A salmon farm on the Tekapo hydro canal is preparing for a ''one-in-50 year'' storm, when the canal closes in January to allow Genesis Energy to carry out repairs to leaking sections of the waterway.
Mount Cook Alpine Salmon will have to de-stock some of the 500 metric tonnes of salmon farmed in the canal, which links the Tekapo A and B powerhouses owned by Genesis Energy, when sections of the canal are closed for 14 weeks to allow a $125 million repair programme to begin.
Mount Cook Alpine Salmon chief executive Geoff Matthews said the salmon farm would have to move stock, just as any other farmer would when faced with an approaching storm.
''We are farmers, and we don't suffer any other weather events.
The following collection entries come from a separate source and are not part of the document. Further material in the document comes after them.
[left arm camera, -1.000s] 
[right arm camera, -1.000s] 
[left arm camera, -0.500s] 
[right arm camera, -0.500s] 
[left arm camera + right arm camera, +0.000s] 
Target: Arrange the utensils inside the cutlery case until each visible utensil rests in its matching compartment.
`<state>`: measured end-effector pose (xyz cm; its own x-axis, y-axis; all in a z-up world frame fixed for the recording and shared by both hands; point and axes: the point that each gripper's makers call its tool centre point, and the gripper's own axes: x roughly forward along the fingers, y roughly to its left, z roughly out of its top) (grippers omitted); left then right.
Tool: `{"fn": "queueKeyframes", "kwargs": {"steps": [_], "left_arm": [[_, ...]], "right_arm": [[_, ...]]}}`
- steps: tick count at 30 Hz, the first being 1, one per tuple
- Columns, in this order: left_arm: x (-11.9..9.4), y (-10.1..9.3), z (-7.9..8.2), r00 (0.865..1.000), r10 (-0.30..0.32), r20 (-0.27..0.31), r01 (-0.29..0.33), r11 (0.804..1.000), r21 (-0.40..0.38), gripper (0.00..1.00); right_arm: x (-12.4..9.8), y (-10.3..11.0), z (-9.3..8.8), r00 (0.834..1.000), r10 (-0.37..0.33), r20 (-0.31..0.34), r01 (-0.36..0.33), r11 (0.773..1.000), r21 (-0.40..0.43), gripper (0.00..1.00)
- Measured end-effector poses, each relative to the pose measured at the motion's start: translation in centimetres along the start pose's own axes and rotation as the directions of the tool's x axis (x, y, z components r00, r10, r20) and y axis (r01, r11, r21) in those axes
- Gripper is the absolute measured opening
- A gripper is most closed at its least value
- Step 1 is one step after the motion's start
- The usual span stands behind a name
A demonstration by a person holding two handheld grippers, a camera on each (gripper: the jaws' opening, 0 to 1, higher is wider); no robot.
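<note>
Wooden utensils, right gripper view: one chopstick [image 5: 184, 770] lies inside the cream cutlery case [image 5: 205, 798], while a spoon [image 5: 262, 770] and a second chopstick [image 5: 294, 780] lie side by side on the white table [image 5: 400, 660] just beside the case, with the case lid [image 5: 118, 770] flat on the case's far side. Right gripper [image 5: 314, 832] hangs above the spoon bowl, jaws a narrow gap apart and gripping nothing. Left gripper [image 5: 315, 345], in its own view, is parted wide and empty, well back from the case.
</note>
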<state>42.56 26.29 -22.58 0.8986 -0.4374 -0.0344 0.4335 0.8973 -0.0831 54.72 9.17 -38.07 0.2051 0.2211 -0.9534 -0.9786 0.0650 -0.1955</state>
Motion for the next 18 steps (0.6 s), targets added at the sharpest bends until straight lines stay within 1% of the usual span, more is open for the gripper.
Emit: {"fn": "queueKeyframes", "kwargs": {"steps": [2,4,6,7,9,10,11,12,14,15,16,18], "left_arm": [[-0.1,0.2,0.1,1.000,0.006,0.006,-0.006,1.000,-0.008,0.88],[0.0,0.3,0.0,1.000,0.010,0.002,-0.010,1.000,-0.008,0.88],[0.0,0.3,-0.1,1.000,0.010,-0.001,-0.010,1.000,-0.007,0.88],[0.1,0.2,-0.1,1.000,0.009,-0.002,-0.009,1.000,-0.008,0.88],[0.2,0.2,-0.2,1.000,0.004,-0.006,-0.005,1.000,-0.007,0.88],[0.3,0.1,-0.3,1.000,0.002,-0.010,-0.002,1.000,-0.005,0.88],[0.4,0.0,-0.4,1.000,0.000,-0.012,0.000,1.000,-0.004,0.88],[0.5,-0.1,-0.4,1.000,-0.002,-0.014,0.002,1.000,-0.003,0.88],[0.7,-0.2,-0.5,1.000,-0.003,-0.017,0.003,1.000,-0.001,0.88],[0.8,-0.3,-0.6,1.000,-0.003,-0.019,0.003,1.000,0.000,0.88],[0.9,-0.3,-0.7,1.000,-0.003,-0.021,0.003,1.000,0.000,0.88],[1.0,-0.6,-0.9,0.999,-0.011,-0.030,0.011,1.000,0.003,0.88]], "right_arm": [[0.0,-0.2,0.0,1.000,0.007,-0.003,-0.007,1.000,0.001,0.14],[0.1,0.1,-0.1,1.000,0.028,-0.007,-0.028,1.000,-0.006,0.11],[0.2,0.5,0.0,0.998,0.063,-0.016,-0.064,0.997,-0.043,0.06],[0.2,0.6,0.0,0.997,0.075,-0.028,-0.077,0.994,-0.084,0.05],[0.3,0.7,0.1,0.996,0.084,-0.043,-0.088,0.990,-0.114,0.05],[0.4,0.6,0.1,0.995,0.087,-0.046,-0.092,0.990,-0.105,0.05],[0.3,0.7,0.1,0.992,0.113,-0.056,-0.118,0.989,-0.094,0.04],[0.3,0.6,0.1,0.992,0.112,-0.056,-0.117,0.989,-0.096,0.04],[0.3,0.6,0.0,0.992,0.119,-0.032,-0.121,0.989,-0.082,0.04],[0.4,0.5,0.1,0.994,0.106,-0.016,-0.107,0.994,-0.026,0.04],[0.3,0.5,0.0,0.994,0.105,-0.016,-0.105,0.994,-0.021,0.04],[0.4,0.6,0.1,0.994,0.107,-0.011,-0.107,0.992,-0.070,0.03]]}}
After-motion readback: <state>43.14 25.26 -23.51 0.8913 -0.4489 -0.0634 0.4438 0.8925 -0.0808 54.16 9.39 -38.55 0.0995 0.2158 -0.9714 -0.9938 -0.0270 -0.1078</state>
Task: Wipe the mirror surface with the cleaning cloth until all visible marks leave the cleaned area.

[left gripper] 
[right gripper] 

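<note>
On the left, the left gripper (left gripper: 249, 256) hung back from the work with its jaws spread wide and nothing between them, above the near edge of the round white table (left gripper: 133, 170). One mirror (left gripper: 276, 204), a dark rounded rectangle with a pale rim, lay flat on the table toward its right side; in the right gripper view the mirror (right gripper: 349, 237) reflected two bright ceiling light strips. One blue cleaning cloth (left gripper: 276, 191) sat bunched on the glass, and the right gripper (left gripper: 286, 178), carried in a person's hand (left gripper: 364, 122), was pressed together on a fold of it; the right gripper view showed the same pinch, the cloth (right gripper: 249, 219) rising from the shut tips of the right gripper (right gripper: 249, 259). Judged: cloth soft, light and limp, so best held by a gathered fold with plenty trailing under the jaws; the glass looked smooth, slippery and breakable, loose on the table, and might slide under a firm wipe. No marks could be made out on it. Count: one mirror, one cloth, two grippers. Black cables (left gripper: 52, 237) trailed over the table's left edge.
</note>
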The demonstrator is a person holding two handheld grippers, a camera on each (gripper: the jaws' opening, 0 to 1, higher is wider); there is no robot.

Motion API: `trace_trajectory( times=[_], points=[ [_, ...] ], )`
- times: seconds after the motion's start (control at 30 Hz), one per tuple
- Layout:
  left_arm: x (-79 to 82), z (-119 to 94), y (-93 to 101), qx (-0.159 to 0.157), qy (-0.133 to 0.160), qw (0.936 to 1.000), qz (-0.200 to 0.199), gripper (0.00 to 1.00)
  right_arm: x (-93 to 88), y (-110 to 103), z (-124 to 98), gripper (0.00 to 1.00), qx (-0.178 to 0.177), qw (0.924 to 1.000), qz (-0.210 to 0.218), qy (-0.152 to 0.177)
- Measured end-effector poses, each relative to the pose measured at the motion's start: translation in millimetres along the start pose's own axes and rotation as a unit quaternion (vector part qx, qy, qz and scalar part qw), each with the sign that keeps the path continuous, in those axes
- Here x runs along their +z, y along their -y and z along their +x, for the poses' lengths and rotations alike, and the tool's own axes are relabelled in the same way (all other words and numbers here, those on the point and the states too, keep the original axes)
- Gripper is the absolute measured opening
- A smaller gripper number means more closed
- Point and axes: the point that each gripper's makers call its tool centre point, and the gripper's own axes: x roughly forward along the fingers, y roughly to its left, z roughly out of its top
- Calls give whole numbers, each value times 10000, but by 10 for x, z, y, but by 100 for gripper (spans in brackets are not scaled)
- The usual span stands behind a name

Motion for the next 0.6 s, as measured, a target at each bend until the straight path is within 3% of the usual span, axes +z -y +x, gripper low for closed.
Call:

I liken this to a once-in-50-year storm coming, but we have had two years to prepare for it so we're not whingeing too much."
The company is in the process of finalising a $20 million expansion programme on to two other North Otago canals, and Mr Matthews said the company was fortunate it now had facilities on the Ohau and Ruataniwha canals and was not reliant on the Tekapo canal alone.
''Naturally, at that time of the year, we would harvest all our big fish out anyway, because they naturally die by mid-February of their third year. So all of our big fish will come out and we are also putting the new smolt that will come in on other canals that we farm."
He said remaining stock in the Tekapo canal would be spread out with reduced feed.
The water in the canal would also be aerated and oxygenated, he said. Although it was ''not a cheap exercise'', it would not result in a loss of production, he said.
''Obviously, it's something that we would have a much easier summer without."